Kristof’s point very clearly applies to college campuses, where professors logically ought to speak openly and routinely about issues that affect not just them but students, administrators and the public. But commonly this does not seem to occur. Instead, to the detriment of many students, professors often seem cloistered in their offices, content to write and speak about their arcane and isolated fields of study without relating their work to anything that goes on at the university and in the wide world.

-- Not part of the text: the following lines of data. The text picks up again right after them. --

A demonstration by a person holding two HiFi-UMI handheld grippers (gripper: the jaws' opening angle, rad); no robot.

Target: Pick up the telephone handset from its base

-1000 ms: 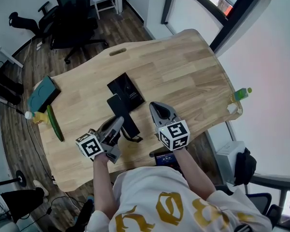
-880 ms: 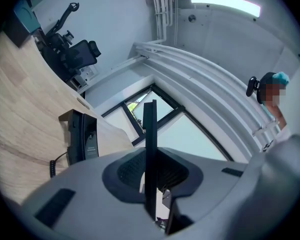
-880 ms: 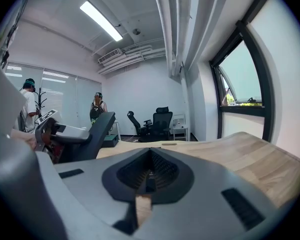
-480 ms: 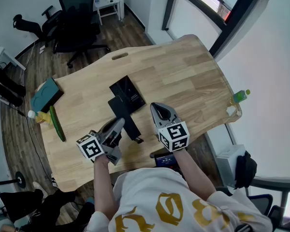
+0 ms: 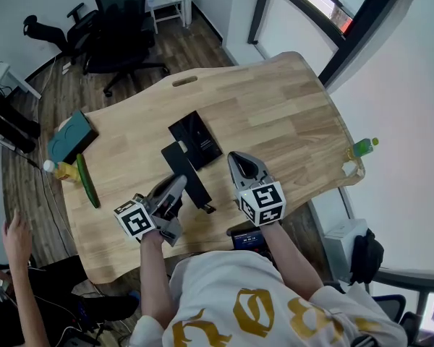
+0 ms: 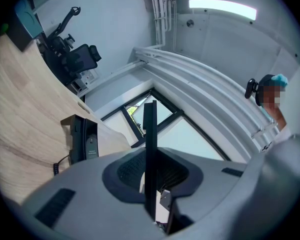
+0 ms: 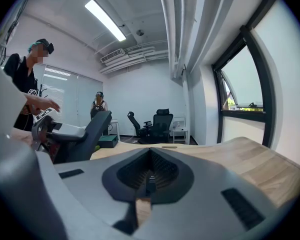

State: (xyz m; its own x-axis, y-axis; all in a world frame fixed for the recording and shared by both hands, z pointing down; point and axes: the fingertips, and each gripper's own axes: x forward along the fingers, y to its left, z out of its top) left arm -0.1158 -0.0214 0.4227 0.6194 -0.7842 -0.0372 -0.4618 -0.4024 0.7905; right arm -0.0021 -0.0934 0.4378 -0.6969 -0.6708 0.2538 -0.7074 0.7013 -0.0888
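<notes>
The flat black telephone base [image 5: 196, 139] lies in the middle of the wooden table [image 5: 275, 114]. Just in front of it, the long black handset [image 5: 182, 166] runs toward me, its cord [image 5: 206, 208] trailing at the near end. My left gripper [image 5: 177, 186] is shut on the handset, which shows edge-on as a thin black slab [image 6: 150, 134] between the jaws, with the base [image 6: 85, 140] beyond it. My right gripper [image 5: 242, 163] hovers to the handset's right, shut and holding nothing. The right gripper view shows the handset [image 7: 82, 129] slanting up at left.
At the table's left edge lie a teal box [image 5: 69, 137], a yellow bottle [image 5: 64, 170] and a long green object [image 5: 87, 181]. A green bottle [image 5: 362, 147] stands at the right edge. Office chairs [image 5: 116, 27] stand beyond. A person's hand [image 5: 18, 230] is at lower left.
Both grippers and the handset have kept their places. A person's raised hand has come into the head view at the lower left.
</notes>
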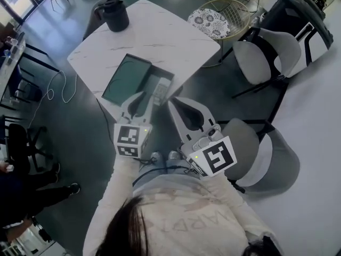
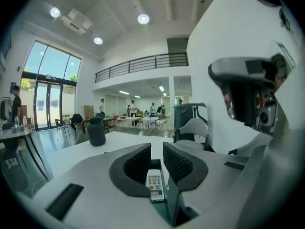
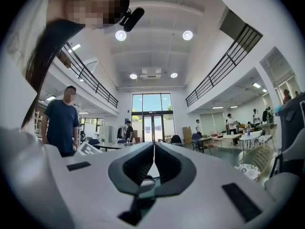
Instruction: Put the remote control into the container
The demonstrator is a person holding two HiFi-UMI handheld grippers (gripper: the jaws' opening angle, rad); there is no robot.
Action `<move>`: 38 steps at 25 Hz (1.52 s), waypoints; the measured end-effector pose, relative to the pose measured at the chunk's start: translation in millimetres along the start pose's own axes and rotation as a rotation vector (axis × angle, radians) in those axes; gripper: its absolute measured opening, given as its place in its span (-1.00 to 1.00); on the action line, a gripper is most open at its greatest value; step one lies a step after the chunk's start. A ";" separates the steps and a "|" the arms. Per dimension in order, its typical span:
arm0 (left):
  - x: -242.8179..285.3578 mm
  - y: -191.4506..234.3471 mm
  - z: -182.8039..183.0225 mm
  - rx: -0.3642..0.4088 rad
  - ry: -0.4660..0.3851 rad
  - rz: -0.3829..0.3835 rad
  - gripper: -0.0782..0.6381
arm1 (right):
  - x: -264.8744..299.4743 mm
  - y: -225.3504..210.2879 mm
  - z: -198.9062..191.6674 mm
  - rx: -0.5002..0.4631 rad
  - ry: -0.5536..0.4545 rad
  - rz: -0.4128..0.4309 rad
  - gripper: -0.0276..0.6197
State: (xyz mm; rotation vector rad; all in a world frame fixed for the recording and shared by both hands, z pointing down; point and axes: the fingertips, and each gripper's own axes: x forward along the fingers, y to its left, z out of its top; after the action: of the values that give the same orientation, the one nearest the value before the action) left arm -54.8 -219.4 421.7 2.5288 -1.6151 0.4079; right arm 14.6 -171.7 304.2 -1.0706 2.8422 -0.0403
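While the white table (image 1: 176, 39) carries the dark container (image 1: 127, 79), the left gripper (image 1: 146, 97) hovers at its near edge, jaws a narrow gap apart, gripping nothing. Right gripper (image 1: 173, 103) closed, empty, just off the table edge. Remote control (image 1: 161, 89) lies in the container's right side.

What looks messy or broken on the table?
Nothing stands out. The remote control lies flat and looks whole at the right edge of the dark container. The black jug stands upright, and nothing is spilled on the white table.
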 end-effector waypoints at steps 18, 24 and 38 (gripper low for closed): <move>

For these reasons, many students who were in some way involved in recent campus-wide debates—such as those concerning university policies about donors and bias incidents—were heartened and exhilarated by the ways in which their professors gave their input, both in the classroom and in the pages of the Lanthorn. Students were exhilarated not because professors simply parroted their views (judging from the diversity of opinion in the student body and the faculty, this could never have been so); instead, they were exhilarated because professors, by entering the campus-wide debate, affirmed both the importance of the issues students raised and the moral and social imperative of addressing them with intelligence and equanimity. Not only that, professors exemplified how to apply scholarship and academic knowledge to contribute to debates of immediate importance. This is precisely the variety of “public intellectualism” that Kristof desires for the world.

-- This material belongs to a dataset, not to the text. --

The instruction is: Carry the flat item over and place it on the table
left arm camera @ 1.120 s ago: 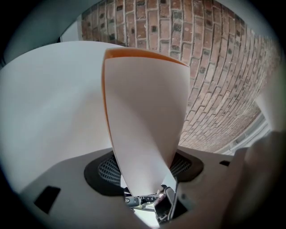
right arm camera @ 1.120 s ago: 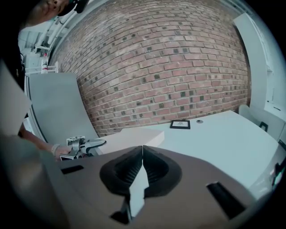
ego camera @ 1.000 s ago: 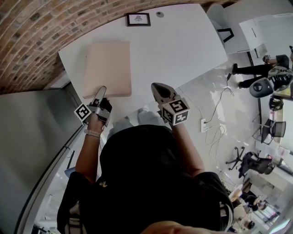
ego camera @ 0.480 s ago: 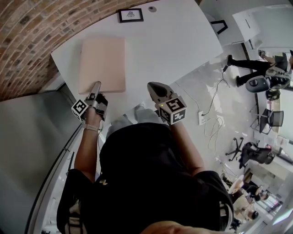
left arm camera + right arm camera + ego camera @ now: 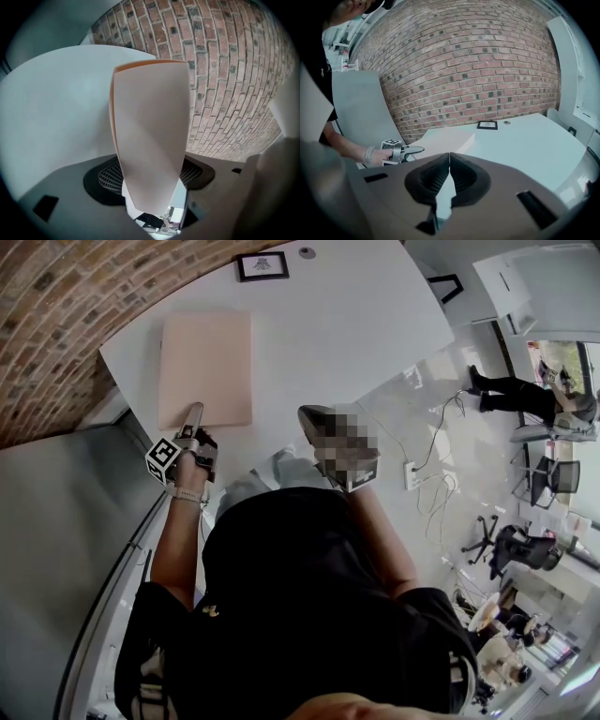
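The flat item [image 5: 204, 367], a thin pale-pink rectangle, lies on the white table [image 5: 356, 324] near its left edge. My left gripper [image 5: 194, 413] is at the item's near edge. In the left gripper view the flat item [image 5: 150, 117] runs out from between the wide-apart jaws of my left gripper [image 5: 152, 180], which are opening, and the pads stand clear of it. My right gripper [image 5: 311, 415] hovers at the table's near edge, to the right of the item. In its own view, my right gripper [image 5: 449, 161] is shut with nothing in it; the flat item [image 5: 447, 138] and left gripper [image 5: 415, 150] lie ahead.
A small black picture frame [image 5: 262, 265] and a round cap [image 5: 307, 252] sit at the table's far side. A brick wall [image 5: 225, 70] runs behind the table. Cables [image 5: 441, 451], office chairs [image 5: 520, 554] and a person [image 5: 506, 385] are on the floor to the right.
The flat item stays lying on the table. My left gripper has drawn back slightly toward the item's near edge. The right gripper has hardly moved.
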A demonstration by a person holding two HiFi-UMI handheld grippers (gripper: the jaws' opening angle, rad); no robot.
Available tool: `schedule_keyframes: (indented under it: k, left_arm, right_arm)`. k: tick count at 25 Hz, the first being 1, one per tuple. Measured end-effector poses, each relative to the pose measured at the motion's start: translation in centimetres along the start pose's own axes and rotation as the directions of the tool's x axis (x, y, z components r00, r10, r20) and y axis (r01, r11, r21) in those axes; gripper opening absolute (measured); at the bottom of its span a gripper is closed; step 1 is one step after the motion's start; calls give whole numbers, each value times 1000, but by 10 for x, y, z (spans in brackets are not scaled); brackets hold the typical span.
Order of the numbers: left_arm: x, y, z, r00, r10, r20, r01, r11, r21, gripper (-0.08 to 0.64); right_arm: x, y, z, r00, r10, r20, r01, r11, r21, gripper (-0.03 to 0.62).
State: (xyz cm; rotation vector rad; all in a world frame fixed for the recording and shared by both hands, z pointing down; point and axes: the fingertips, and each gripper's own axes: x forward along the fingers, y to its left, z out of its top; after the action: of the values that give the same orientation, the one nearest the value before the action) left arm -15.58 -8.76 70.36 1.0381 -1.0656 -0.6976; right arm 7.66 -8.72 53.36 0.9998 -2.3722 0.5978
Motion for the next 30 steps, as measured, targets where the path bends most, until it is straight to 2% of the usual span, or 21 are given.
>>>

The main question: how is this call for professors to contribute more often and with greater vigor to campus-wide debates at all necessary for GVSU? The reason, I believe, is that such engagement by professors is not merely beneficial to, but is an essential aspect of, the kind of education GVSU purports to provide. It is a premise of our university that higher education ought to engage social issues at every level—campus-wide, regional, national, international. In fact, GVSU includes in its mission statement the goal of educating students to “shape their societies.” But how can such a practice be taught? Only outside the classroom, only in the realm where ideas are in all ways weighed, measured and scrutinized by the public can professors model the kind of applied-scholarship that is essential to the very reason for being of the university. This may at times be a painful, even a doomed effort, but it is critical to teaching students how to apply their knowledge to the most pressing issues of their day. In this way, such an education can prove that universities serve a function greater than mere “job preparation” for students: they are, instead, the best means by which students can learn to contribute to public debates that determine, in a very real and immediate sense, the growth and direction of society.